God’s directions were clear. They were specific.  They were easy to follow.  But Pharoah would have nothing to do with following the rules of the Hebrew God, and so he lost his firstborn son.  In his great grief, he finally bowed to Yaweh and allowed God’s people to go free.

There is much symbolism in the Passover feast,  I will try to remember to point it out as it comes up in this story.

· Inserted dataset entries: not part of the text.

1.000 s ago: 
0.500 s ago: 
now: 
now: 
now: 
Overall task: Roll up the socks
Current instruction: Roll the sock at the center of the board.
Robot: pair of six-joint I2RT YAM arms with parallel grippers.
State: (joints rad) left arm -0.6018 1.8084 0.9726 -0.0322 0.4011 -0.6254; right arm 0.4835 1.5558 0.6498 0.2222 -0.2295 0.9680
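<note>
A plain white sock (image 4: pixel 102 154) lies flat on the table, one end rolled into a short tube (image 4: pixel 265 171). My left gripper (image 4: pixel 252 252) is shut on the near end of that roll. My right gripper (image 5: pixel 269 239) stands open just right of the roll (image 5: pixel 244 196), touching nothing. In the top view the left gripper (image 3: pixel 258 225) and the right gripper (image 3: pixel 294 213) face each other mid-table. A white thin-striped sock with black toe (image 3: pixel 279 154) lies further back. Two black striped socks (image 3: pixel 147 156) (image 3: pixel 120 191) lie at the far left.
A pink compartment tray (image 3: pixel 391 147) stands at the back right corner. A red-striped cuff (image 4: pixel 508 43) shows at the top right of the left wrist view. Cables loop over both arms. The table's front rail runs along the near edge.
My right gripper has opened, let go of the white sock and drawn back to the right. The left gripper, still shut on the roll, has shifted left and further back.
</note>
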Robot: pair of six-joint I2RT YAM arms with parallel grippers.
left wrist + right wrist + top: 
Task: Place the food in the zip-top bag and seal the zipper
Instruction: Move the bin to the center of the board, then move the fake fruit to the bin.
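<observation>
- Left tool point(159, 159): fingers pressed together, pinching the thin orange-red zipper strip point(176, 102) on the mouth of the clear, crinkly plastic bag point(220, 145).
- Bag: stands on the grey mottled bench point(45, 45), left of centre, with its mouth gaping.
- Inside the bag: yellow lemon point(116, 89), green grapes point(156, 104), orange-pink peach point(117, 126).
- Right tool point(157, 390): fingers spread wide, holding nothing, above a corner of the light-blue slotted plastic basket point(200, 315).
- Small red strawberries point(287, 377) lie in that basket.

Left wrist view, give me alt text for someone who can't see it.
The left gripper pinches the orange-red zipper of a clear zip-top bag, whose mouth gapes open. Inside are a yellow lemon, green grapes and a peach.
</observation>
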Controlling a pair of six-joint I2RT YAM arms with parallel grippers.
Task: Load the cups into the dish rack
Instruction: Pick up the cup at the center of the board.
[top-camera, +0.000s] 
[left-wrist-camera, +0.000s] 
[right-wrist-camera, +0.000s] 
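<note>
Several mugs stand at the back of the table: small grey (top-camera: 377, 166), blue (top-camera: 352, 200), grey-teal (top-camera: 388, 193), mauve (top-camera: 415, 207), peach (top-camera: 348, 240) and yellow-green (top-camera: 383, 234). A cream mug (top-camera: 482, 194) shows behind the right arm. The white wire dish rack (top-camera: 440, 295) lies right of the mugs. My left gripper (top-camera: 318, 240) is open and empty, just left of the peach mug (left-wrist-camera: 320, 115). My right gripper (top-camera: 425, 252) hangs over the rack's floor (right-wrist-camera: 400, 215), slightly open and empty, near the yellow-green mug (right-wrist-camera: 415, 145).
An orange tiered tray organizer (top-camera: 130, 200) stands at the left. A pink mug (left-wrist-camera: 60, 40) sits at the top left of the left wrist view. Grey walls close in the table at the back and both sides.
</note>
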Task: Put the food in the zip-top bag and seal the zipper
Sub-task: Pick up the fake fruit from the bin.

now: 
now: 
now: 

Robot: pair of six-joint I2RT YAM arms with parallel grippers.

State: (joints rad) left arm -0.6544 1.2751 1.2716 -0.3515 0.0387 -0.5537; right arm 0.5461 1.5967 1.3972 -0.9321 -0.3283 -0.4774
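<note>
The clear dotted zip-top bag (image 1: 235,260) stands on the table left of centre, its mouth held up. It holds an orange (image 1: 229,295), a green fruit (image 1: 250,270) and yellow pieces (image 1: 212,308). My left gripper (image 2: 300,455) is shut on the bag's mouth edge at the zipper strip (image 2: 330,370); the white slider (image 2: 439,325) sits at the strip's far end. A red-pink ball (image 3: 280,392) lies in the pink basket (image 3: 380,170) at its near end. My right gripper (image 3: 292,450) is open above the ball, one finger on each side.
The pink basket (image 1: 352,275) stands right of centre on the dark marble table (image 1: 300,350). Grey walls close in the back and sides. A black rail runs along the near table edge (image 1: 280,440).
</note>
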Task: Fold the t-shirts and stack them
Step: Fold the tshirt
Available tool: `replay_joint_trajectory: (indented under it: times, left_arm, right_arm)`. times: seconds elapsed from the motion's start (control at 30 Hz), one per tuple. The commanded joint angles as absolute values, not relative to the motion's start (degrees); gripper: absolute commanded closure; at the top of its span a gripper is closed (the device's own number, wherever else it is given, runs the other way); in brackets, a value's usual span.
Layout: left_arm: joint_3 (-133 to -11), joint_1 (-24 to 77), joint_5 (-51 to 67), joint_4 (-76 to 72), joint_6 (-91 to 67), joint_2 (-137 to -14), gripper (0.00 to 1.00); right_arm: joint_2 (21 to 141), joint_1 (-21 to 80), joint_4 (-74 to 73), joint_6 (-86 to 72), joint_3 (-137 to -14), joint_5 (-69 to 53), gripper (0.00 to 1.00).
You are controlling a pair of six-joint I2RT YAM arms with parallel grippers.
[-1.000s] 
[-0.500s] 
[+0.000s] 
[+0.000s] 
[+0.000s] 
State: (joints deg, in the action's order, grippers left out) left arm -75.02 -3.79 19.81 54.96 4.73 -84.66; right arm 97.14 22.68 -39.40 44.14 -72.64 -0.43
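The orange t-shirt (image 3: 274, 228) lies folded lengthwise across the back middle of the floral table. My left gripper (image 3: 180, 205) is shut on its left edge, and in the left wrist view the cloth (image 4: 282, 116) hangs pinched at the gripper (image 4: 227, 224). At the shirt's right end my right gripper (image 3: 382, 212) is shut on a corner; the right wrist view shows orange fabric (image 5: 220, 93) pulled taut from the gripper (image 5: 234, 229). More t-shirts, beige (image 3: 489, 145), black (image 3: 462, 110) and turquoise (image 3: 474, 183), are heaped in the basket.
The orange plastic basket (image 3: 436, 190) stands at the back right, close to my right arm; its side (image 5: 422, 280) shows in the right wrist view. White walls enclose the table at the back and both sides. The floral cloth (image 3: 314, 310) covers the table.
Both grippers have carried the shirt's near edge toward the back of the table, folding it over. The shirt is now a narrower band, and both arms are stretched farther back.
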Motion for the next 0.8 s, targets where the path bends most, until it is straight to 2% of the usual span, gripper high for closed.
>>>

The first day of the week of the Passover went from our Tuesday  sunset to Wednesday sunset, as the Hebrews counted their days.  As I said, it was on this day that the Paschal lamb was to be killed.

The word Paschal  seems to have come down to us from the Hebrew Pesah, for passover.  As with many words, it has had some changes through the centuries.  It simply refers to the Passover, though, and has no special meanings other than that. The lamb, of course, was a picture of the Lamb of God, Jesus Christ, Whose life would be given  and Whose blood would be shed to not just cover the sin of the world, but to cleanse everyone who comes to Christ in repentance, for salvation. It is His blood that keeps the death angel at bay, and gives us eternal life with Him in heaven.